We used immunofluorescence to quantify mitochondrial respiratory chain deficiency in muscle biopsies from patients with mtDNA maintenance disorders (n=16). Further studies on 6/16 patients (2 POLG, 2 RRM2B,1 TWNK, 1 SLC25A4(ANT1)) included the correlation of the biochemical deficiency with the mtDNA abnormality in individual cells, following lasercapture microdissection and determination of the size and level of clonally-expanded mtDNA deletion within fibres by real-time PCR, long-range PCR and sequencing of breakpoints.

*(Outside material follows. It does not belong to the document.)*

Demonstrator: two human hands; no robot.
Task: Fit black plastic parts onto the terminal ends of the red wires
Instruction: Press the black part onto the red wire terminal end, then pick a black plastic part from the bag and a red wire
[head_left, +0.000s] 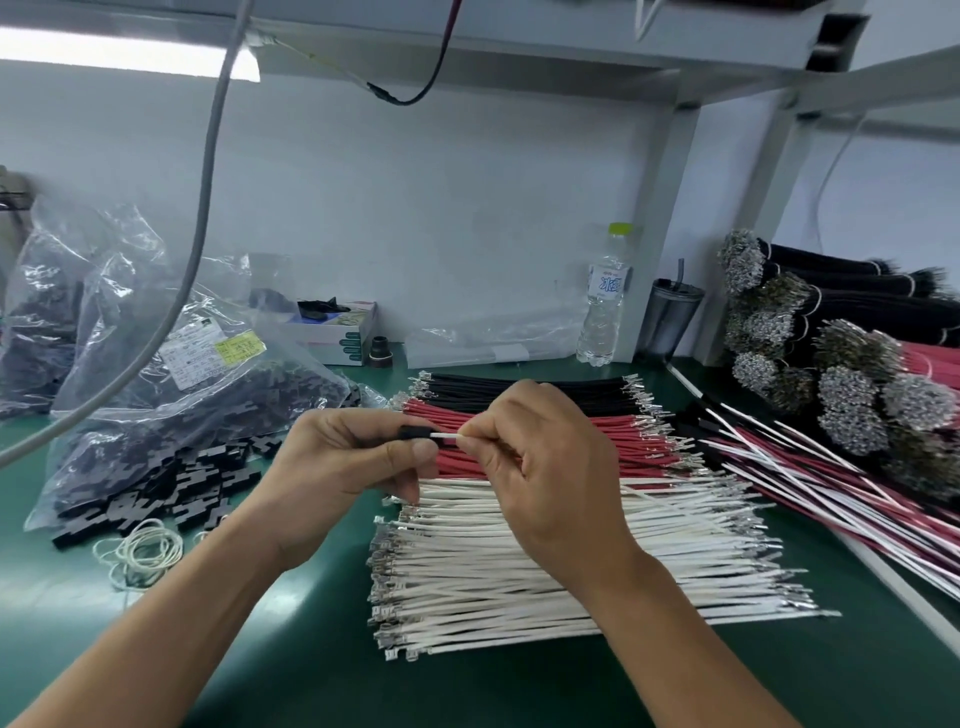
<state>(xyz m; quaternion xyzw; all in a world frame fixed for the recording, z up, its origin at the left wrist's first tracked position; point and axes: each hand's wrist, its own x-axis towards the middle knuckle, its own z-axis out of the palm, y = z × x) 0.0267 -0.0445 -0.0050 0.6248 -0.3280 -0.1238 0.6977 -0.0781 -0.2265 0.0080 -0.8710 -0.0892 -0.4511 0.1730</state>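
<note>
My left hand (358, 457) pinches a small black plastic part (415, 435); my right hand (540, 467), fingers curled, pinches a thin white wire (451, 437) entering it, above the red wires (545, 441).

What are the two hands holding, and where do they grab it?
The left hand pinches a black plastic part. The right hand pinches a white wire close to the end at that part.

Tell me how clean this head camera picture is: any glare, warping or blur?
Head view: the strip light at top left blows out to white; wide-angle warping bends the shelf posts; glare streaks the clear plastic bags; the left hand and right hand look sharp enough, though slightly soft from compression.
</note>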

Quadruple immunocytochemical studies show that the muscle biochemical phenotype is different in patients with multiple mtDNA deletions compared to other mtDNA mutations, but showed no difference between genotypes. Genetic analysis demonstrated major arc deletions to be more common and showed a clear correlation between deletion level and respiratory chain deficiency. We find that 62.8% of respiratory chain deficient muscle fibres contained a single deletion, 34.6% two deletions and 2.6% three deletions.

Patients harbouring multiple deletions have a distinct muscle respiratory chain profile, however, no genotype based pattern of respiratory chain deficiency has been found. A clear correlation between the level of mtDNA deletion and extent of respiratory chain deficiency within a single cell was demonstrated.